Opensearch ecosystem comes with —

OpenSearch Core — This holds the core of the OpenSearch distribution maintained by OpenSearch with a high bar of security. We consider this trusted. However, trusted doesn’t mean it is not exposed to security vulnerabilities, because it depends on external packages, so it too is exposed to vulnerabilities (such as the Log4j vulnerability).
Bundled Plugins — These plugins are bundled together with the distribution. There’s a very fine line regarding what should be considered trusted vs. untrusted. Some of these require special attention beyond just protecting against vulnerabilities, due to the fact that they perform additional work like making outbound network calls, reading trust stores, class loading, etc. For these reasons, we classify them as Untrusted (or semi- trusted)
Other Plugins — These additional plugins are built by OpenSearch developers or members of the OpenSearch community and are not bundled by default. We consider them Untrusted.

Goal

In this doc, we try to answer below meta questions —

Do we need a replacement for both open-source distribution?
What are the known alternatives of security manager?

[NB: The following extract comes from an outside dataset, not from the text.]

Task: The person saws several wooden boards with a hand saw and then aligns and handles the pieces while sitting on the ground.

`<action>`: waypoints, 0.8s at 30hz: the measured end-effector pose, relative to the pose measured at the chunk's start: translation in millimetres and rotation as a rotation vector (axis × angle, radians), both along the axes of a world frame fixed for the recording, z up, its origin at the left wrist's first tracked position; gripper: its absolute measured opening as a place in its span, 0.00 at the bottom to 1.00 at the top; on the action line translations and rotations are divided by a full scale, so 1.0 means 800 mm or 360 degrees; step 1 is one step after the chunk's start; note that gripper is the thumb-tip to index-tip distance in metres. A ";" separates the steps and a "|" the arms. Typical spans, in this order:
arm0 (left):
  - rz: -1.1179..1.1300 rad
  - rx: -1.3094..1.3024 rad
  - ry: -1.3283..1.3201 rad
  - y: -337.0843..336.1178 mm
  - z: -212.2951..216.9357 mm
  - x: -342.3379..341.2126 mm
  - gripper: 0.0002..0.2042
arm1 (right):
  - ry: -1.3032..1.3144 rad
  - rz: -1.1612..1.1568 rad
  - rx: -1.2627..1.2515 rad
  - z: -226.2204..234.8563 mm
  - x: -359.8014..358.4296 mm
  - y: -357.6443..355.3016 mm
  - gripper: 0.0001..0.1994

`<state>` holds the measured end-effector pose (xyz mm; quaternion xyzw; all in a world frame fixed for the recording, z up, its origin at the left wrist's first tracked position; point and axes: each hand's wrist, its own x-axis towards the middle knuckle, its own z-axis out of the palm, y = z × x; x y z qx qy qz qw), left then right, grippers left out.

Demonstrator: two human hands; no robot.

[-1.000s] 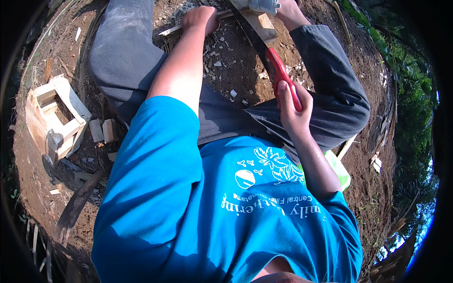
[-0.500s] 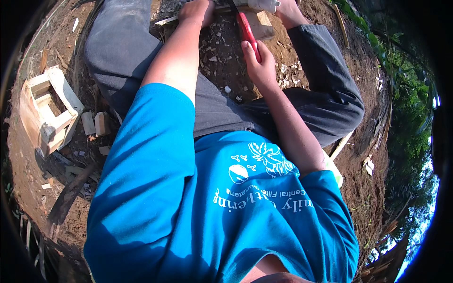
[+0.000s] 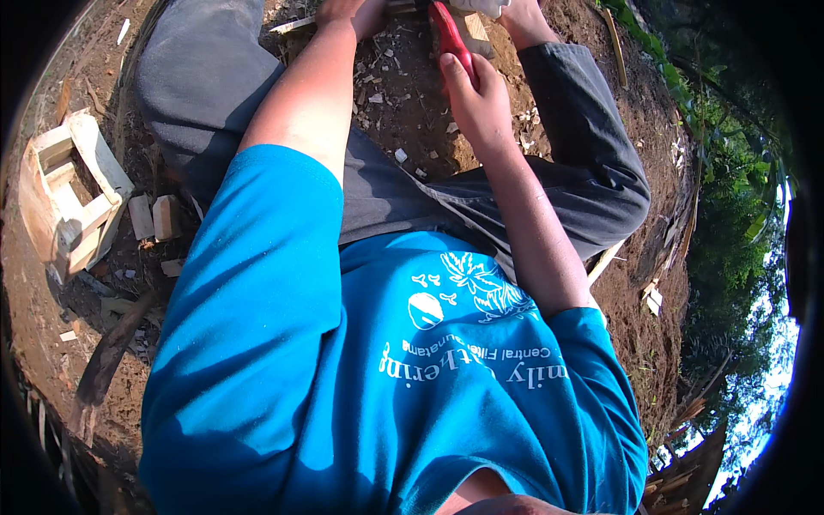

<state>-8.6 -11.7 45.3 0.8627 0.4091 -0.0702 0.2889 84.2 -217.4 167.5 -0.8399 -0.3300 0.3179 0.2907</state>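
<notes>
My right hand [image 3: 481,99] is wrapped round the red handle [image 3: 452,39] of a bladed hand tool. Its dark blade runs off the upper edge, so I cannot tell its exact kind. At the top edge, my left hand [image 3: 354,15] is closed, with its fingers partly cut off by the frame. A pale wood strip [image 3: 292,26] juts out on its left side, and light wood shows again on its right, close to the tool. Just beyond the handle sits a wooden block [image 3: 475,34], partly covered by a white thing [image 3: 485,7] beside my bare foot [image 3: 525,24].
My bent legs in grey trousers [image 3: 206,81] frame the work. Wood chips [image 3: 375,98] litter the brown soil. To the left stand a wooden box-like frame [image 3: 86,202], small wood blocks [image 3: 166,218] and a dark branch [image 3: 107,360]. Green plants [image 3: 738,189] line the right.
My right hand and the red-handled tool have moved up, toward the top edge. Less of the blade shows. The whole view has shifted slightly, moving the surroundings left and up.
</notes>
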 end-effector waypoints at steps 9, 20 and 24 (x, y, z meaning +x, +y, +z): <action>0.0077 0.0235 -0.0237 -0.011 -0.040 -0.001 0.10 | 0.0259 -0.0206 0.0135 0.004 0.019 0.014 0.18; 0.0036 -0.0025 0.0142 0.014 -0.035 0.019 0.13 | 0.0244 0.0130 0.0051 -0.068 0.001 -0.055 0.14; -0.0035 -0.0163 0.0392 0.026 -0.003 0.020 0.15 | 0.0333 -0.0125 0.0292 -0.037 -0.011 -0.017 0.14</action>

Ideally, we want the latest and greatest version of JAVA to be used in the Opensearch. We would like to use JDK-24 for 3.0 release of Opensearch expected to land in April 2025. Based on the known alternatives and their protection domain, we will to take a call what options are sufficient to place us in a confident state to live without security manager.

Do we need a replacement?

The open-source distribution heavily depends on security manager acting as a first line of security defense. Hence we must find a replacement for security manager. Again, we will not look for a full replacement. Until we are convinced with the new available security posture; we cannot upgrade Opensearch core and Plugins to JDK-24 — obviously we don’t want to remain pinned an older JDK version while a new (better) version is available.

Requirements

Before diving into alternatives to the Security manager, let’s first examine the types of protections it currently provides in OpenSearch. These will serve as the baseline requirements for identifying suitable alternatives.
We will categorize these requirements by priority:

Priority A: These are critical requirements that must be addressed by one or more alternative solutions.
Lower Priorities: These are less critical and considered "nice-to-have,"

Priority A

Controlled read, write, and execute permissions for specific files and directories. restrict hard or symbolic link creation
Controlled access to specific IPs, ports, or protocols.
Disallow system calls (some examples )
1. subprocess creation by plugins,
2. reboot
3. system exit
Disallow native access
Controlled access to system properties and environment variables.
Controlled Class Loading and Reflection:
1. prevented unauthorized access to private fields or methods
2. controlled dynamic class loading. Use pre-approved class loaders for dynamic class loading.
3. restricted use of reflection
4. Disallows implementation of arbitrary host interface
Controlled ability to load and access key stores containing private keys and certificates.
Restricted operations for creating or signing crypto keys.

Priority B

(not a blocker for 3.0)

Reduce or completely avoid shared memory between plugins and core.
Restricts the maximum number of stack frames that can be pushed on the stack by plugins, to prevent against unbounded recursions
Limits the size of the output that plugins code writes to standard output / error.
Prevent plugins to monitor SSL sessions established with SSL peers
Prevent plugins invalidate sessions which may slow down performance.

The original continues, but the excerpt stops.